According to Universities Australia chairperson, Deborah Terry, universities are starting to cut their spending across the board. Most reductions include those in their operational costs, deductions in salaries for senior staff members, and delays in vital capital works.
However, Ms Terry confessed that despite the reductions individual universities are doing, it wouldn’t be enough to have enough assets to cover the estimates as their profits decline. She said that the drop in revenue for Australian universities could be around $3 to $4.6 billion.
The massive hit that the education sector is experiencing is primarily due to the drop in the international student market amid the coronavirus outbreak and the travel restrictions put in place to curb the spread of the disease.
Meanwhile, Australian universities are not eligible for the JobKeeper wage subsidy from the Government, despite the sector listed as not-for-profits. Unless they take a much bigger hit on their revenue, then they can access the payment scheme.

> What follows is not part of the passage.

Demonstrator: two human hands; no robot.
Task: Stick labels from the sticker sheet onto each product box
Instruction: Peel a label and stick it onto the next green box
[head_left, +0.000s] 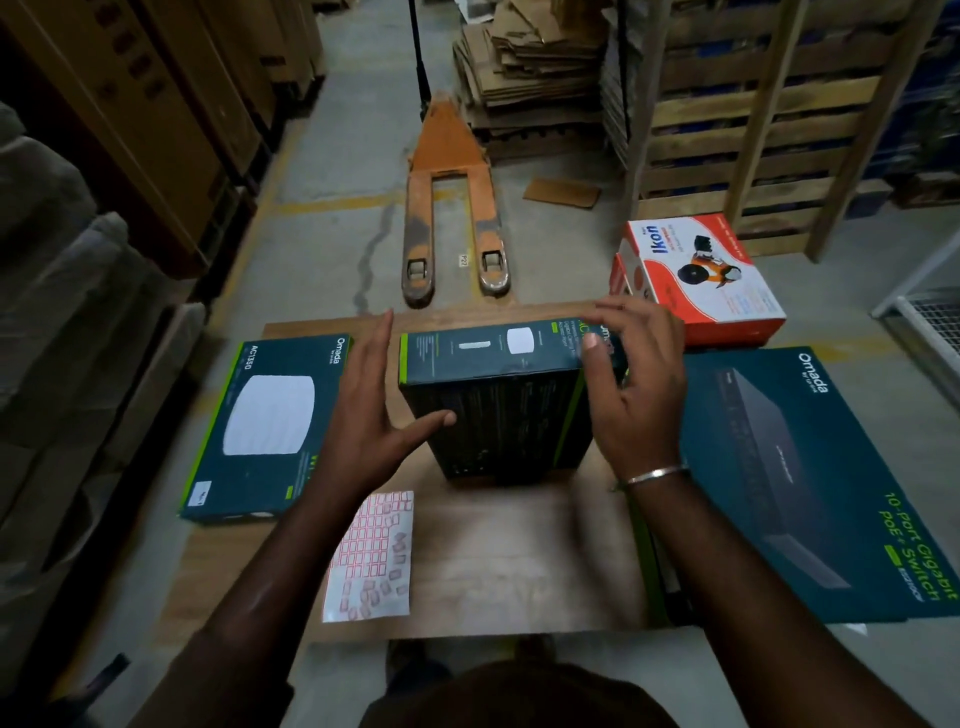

According to Professor Terry, Aussie universities are now looking towards getting low-interest loans from lenders to help aide their financial difficulties right now.
Further, the National Tertiary Education Union also stated that the offered relief from the Government to the education sector hardly amounts to anything. It is because they already budgeted for the money they are going to receive, the union said.
Alison Barnes, the national president for the union, commented that the Government’s subsidy is not enough to cover the gaping hole in the financial crisis that universities are facing right now.
Meanwhile, Andrew Mohl, the former chief executive of AMP, said that the current economic shutdown is costing the country over $550 million worth of decline in the gross domestic product (GDP) per day. He noted that a staged lifting of the present restrictions could help curb the losses with the least risk of the virus spreading further.